Issue No. 05 - September/October (2011 vol. 8)
DOI Bookmark: http://doi.ieeecomputersociety.org/10.1109/TDSC.2011.19
Omer Khan , Massachusetts Institute of Technology, Cambridge
Sandip Kundu , University of Massachusetts Amherst, Amherst
As the semiconductor industry continues its relentless push for nano-CMOS technologies, long-term device reliability and occurrence of hard errors have emerged as a major concern. Long-term device reliability includes parametric degradation that results in loss of performance as well as hard failures that result in loss of functionality. It has been reported in the ITRS roadmap that effectiveness of traditional burn-in test in product life acceleration is eroding. Thus, to assure sufficient product reliability, fault detection and system reconfiguration must be performed in the field at runtime. Although regular memory structures are protected against hard errors using error-correcting codes, many structures within cores are left unprotected. Several proposed online testing techniques either rely on concurrent testing or periodically check for correctness. These techniques are attractive, but limited due to significant design effort and hardware cost. Furthermore, lack of observability and controllability of microarchitectural states result in long latency, long test sequences, and large storage of golden patterns. In this paper, we propose a low-cost scheme for detecting and debugging hard errors with a fine granularity within cores and keeping the faulty cores functional, with potentially reduced capability and performance. The solution includes both hardware and runtime software based on codesigned virtual machine concept. It has the ability to detect, debug, and isolate hard errors in small noncache array structures, execution units, and combinational logic within cores.
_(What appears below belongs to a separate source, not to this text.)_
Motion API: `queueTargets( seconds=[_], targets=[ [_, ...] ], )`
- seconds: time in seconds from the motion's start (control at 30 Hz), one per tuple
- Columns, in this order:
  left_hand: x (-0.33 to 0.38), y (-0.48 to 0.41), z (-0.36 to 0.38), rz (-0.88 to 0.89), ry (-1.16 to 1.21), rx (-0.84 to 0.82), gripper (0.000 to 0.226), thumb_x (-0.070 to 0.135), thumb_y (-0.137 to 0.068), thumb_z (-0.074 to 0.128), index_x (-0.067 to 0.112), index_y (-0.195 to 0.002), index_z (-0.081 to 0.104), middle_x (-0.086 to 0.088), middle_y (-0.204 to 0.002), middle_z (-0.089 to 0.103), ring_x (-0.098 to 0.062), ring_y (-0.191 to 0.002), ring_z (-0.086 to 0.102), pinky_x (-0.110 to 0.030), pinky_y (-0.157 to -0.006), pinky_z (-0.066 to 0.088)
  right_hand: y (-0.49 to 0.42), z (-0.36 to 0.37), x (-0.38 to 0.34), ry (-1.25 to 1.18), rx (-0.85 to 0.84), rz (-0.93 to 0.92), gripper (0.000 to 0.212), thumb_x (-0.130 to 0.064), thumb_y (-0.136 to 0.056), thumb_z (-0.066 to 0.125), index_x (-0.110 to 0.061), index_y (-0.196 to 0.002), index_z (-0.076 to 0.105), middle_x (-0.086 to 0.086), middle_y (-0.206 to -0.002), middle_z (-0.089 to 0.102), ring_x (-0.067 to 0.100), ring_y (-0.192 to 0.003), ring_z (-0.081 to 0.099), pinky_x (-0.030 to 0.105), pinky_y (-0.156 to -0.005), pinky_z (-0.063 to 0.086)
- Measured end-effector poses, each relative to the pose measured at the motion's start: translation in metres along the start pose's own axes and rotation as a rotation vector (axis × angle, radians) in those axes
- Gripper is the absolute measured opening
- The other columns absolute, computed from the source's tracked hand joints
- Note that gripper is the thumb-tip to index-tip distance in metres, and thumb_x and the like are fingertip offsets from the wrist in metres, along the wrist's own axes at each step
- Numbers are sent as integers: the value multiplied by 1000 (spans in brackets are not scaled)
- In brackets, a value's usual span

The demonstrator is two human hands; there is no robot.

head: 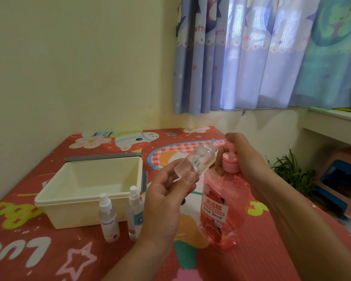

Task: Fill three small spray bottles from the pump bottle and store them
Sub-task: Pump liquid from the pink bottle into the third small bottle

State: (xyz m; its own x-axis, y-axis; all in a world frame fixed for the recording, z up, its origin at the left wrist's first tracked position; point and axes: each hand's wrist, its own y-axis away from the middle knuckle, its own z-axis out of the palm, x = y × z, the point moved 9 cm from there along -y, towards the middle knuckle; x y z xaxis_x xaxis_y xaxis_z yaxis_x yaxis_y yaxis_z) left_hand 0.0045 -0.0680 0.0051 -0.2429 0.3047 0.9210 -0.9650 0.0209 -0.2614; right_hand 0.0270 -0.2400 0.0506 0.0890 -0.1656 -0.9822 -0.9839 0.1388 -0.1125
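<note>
Nearest, upright on a red cartoon mat (272,250): two capped spray bottles, well left of the hands. Left spray bottle (108,217), mostly clear; teal-labelled spray bottle (134,211), a pinkish trace at its base. Pinched at its base by the curled left hand (166,196): a third small bottle (193,161), see-through, uncapped, tilted, neck at the pump spout. Wrapped over the pump head: right hand (244,159), atop a pink pump bottle (221,211), nearly full. Just behind the sprays: a cream bin (55,191), bare floor showing. Farthest: blue curtains (241,57).
</note>
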Motion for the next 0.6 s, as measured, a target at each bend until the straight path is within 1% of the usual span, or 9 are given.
queueTargets(
  seconds=[0.07, 0.17, 0.23, 0.33, 0.4, 0.47, 0.53, 0.6],
  targets=[
    [-1, 1, -1, -5, 2, 3, 43, 33, -71, 71, 22, -112, 68, 2, -97, 76, -15, -89, 73, -51, -98, 48, 0, 1, 0, -1, -1, 0, 55, -46, -96, 34, -4, -68, 56, 13, -54, 58, 11, -45, 55, 31, -52, 36],
    [-1, 1, -2, -11, -5, 7, 43, 32, -71, 71, 22, -113, 67, 2, -97, 76, -15, -89, 73, -50, -98, 49, 2, 0, -2, 0, 8, -1, 62, -50, -98, 34, -4, -64, 57, 12, -53, 58, 11, -44, 55, 32, -55, 38],
    [-2, 1, -3, -12, -3, 7, 42, 32, -71, 70, 22, -112, 68, 3, -98, 76, -16, -90, 73, -46, -95, 52, 3, 0, -2, 5, 12, -1, 63, -51, -98, 34, -3, -64, 58, 11, -53, 58, 10, -44, 56, 33, -57, 39],
    [-2, 1, -2, -12, 8, 2, 40, 30, -71, 71, 23, -111, 68, 3, -99, 76, -15, -91, 73, -38, -89, 53, 3, 1, -2, -10, 13, 7, 55, -45, -98, 35, -4, -68, 57, 11, -51, 57, 9, -42, 55, 33, -56, 37],
    [-2, 1, -2, -15, 12, -2, 40, 30, -71, 71, 23, -111, 68, 2, -99, 76, -16, -91, 73, -40, -92, 53, 3, 1, -2, -14, 10, 8, 54, -45, -98, 35, -4, -70, 56, 12, -52, 57, 9, -42, 55, 34, -56, 36],
    [-2, 1, -2, -14, 14, -3, 41, 31, -71, 71, 23, -111, 68, 3, -98, 76, -16, -90, 73, -42, -94, 52, 3, 1, -3, -11, 2, 1, 58, -49, -97, 35, -3, -70, 57, 12, -53, 57, 10, -44, 56, 34, -57, 37],
    [-1, 1, -1, -11, 17, -5, 42, 31, -70, 71, 22, -111, 68, 3, -97, 76, -15, -89, 73, -41, -93, 53, 4, 1, -3, 2, 4, 1, 61, -52, -98, 34, -3, -70, 58, 12, -54, 58, 10, -46, 57, 33, -58, 39],
    [-2, 1, 0, -10, 24, -8, 41, 31, -70, 71, 22, -110, 68, 3, -97, 76, -14, -90, 73, -38, -89, 53, 3, 1, -3, 5, 11, 2, 57, -48, -98, 34, -4, -70, 57, 12, -54, 58, 9, -44, 56, 33, -56, 38]
  ],
)
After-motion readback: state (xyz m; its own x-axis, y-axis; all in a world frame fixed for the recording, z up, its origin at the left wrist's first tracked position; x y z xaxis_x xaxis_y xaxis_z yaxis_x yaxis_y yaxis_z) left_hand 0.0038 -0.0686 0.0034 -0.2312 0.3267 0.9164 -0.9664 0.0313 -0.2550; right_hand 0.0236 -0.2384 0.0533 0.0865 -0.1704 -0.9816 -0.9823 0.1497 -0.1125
Hardware signature registers are used to capture the footprint of execution at the output of functional modules within the cores. A runtime layer of software (microvisor) initiates functional tests concurrently on multiple cores to capture the signature footprints across cores to detect, debug, and isolate hard errors. Results show that using targeted set of functional test sequences, faults can be debugged to a fine-granular level within cores. The hardware cost of the scheme is less than three percent, while the software tasks are performed at a high-level, resulting in a relatively low design effort and cost.
Chip Multiprocessor (CMP), hard error detection, isolation and tolerance, hardware/software codesign.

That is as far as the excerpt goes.